Cerise and I had a great time hanging out Saturday afternoon. Among our adventures was a pleasant hour camped out in front of the crafts section at Twice Sold Tales on Broadway. I picked up two gloriously kitschy 1970’s needlecraft books, as well as an action-packed compendium of Martha Stewart’s Good Things (don’t even mess with me about the Martha – the ideas are good and the price was right). Best of all, since most of my purchases were covered by my credit for getting rid of some books last month, I’m guilt-free!
I thought you might enjoy a couple images. Here’s a selection of groovy crewel embroidery projects from Creative Needlework by Solweig Hedin & Jo Springer. Note the white plastic glasses with pink lenses peeking out of the embroidered eyeglass case.
And from Embroidery Step-by-Step I give you this hideous brown-on-brown skirt with a fascinating border design billed as “a bold tree motif.” Sure looks like wacky mushrooms to me. I think it (the embroidery design, not the skirt) could actually be pretty with different color choices.

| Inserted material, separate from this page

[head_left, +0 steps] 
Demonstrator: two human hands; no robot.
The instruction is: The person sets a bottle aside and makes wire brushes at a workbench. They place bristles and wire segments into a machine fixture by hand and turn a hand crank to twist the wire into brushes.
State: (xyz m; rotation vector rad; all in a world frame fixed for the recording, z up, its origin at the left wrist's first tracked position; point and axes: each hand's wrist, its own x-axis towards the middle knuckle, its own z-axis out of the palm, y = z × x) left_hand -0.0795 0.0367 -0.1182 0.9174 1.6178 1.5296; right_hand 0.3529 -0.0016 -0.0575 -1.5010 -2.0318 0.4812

One thing I love about older books like these is that they tend to assume a lot of recycled crafting just because it’s sensible and frugal. For example, the little pincushion is stuffed with cut-up old nylon stockings. In contrast, most crafting books today are very specific about everything you should use, right down to the brand name and color. The idea is to make it easy for newbies, but it encourages spending rather than thinking, reproduction rather than creation.
The older sensibility is more attuned with how I like to view crafting. I want it to be normalized and incorporated into every day life as something that can help me minimize consumption and enjoy what I have, rather than being an indulgence that just leads to more and more purchases to support a crafting habit. Sure, I’ve bought expensive yarn and fabric here and there, but it’s so much more satisfying when I can invent something new out of materials I already have around.